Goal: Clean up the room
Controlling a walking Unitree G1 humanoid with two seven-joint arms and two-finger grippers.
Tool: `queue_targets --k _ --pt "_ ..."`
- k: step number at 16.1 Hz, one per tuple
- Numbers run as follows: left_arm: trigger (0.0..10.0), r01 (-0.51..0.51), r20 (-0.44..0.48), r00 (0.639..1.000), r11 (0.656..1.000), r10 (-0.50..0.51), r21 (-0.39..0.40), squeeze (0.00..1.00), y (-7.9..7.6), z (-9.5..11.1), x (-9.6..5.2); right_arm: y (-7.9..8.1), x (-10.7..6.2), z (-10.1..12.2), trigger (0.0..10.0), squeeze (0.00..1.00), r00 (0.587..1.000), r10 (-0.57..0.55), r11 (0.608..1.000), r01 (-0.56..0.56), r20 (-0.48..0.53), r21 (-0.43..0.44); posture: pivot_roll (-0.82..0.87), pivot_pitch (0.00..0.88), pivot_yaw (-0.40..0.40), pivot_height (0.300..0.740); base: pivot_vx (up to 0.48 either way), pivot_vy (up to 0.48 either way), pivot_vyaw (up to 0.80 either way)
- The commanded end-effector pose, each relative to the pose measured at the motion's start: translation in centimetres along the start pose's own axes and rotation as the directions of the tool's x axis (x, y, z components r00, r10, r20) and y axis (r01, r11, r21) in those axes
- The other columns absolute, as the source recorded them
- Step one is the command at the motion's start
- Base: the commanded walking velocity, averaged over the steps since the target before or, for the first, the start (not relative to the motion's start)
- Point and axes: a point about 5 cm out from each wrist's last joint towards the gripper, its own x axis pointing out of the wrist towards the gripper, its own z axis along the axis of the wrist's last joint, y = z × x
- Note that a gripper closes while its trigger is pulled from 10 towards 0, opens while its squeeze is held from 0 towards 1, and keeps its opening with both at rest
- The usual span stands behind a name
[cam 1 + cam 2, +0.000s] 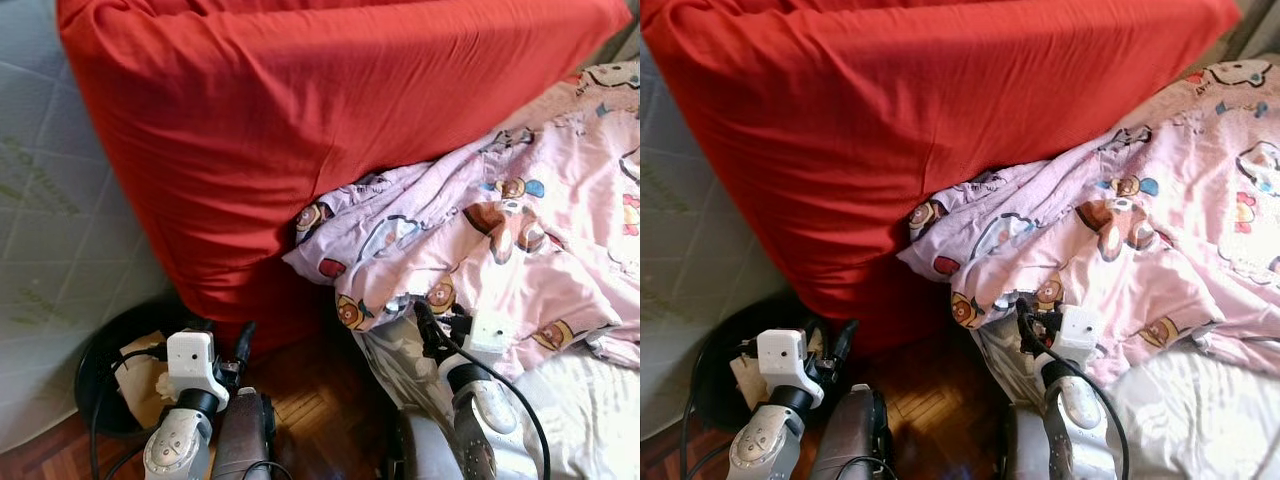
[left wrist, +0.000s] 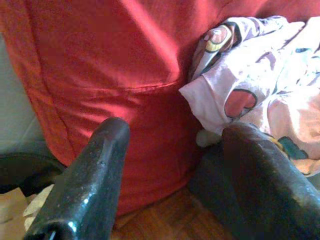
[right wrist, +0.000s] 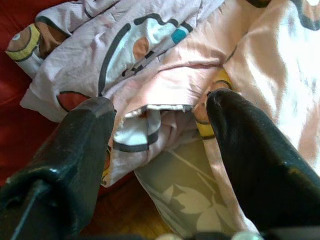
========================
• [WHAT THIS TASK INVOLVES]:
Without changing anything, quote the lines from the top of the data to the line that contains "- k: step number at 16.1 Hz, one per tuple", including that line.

• [ANSWER FOR THIS EXERCISE]:
Goal: Clean up the room
Controlling a walking Unitree G1 humanoid with two seven-joint arms and two-finger grippers.
Tool: `queue_targets --k _ --pt "_ ..."`
- k: step number at 16.1 Hz, one per tuple

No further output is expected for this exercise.